[Try it] Throughout the material below, count each line in which the word "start" appears, then reply with the count only.

[Data below]
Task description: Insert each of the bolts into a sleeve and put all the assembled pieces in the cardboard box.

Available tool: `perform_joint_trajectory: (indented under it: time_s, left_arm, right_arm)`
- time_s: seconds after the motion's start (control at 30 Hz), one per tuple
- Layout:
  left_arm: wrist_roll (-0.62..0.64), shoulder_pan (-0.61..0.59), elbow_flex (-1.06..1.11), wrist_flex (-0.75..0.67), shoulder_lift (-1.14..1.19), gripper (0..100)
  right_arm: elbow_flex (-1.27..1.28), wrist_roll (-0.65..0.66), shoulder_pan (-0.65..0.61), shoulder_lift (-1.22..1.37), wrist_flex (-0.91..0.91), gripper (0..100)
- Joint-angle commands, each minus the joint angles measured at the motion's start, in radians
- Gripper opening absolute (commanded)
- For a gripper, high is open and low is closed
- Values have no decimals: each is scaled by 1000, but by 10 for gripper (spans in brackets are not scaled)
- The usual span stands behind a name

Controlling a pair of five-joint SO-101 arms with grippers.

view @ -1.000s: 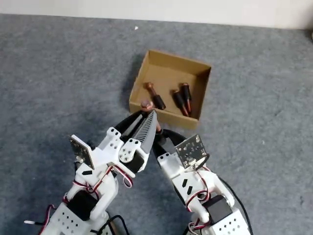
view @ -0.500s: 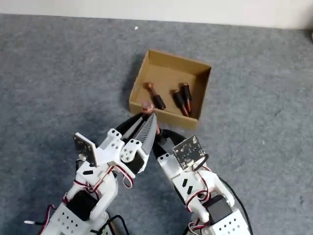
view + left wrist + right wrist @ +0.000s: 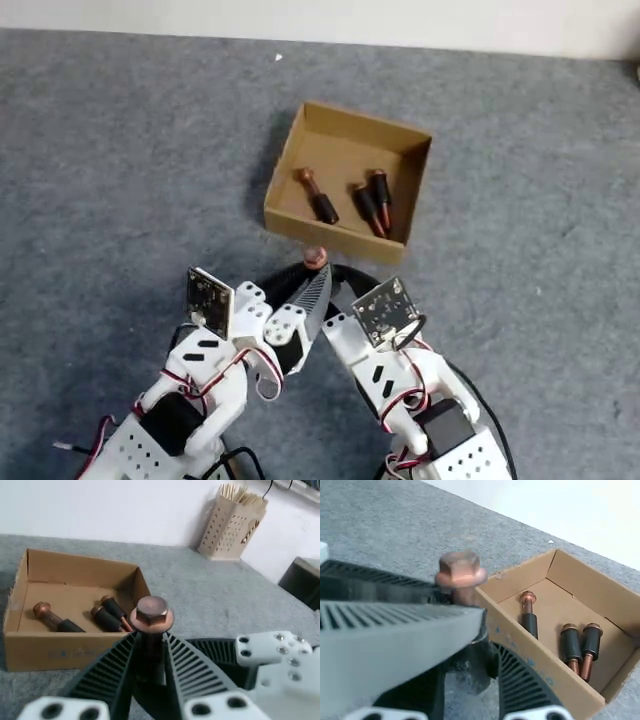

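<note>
Backward from the cardboard box (image 3: 335, 235) the left gripper (image 3: 316, 270) has moved in the high view; three assembled pieces (image 3: 322, 205) lie inside, a fourth bolt (image 3: 316, 258) remains outside. Left wrist view: ribbed black fingers (image 3: 187, 662) clench its shank under the coppery hexagonal head. Right wrist view: the right gripper (image 3: 475, 675) sits near the bolt; its grasp I cannot tell.

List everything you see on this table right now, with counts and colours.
cardboard box: 1, brown, open, ahead of both arms.
sleeved bolts: 3, copper with black sleeves, lying inside the box.
loose bolt: 1, copper, upright, head up, just outside the box's near wall.
stick holder: 1, beige, perforated, far off by the wall.
table: 1, grey.
left gripper: 1, black ribbed fingers shut on the loose bolt.
right gripper: 1, white and black, close beside the left gripper.
</note>
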Motion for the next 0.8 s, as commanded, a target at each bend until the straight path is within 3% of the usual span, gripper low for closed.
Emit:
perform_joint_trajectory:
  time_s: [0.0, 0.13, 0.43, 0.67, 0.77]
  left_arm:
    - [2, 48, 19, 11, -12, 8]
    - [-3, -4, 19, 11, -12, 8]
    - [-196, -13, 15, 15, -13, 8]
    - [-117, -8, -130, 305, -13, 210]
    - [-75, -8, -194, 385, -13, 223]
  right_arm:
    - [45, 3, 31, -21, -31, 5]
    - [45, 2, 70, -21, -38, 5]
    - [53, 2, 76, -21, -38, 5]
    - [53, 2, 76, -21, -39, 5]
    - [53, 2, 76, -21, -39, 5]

[Result] 2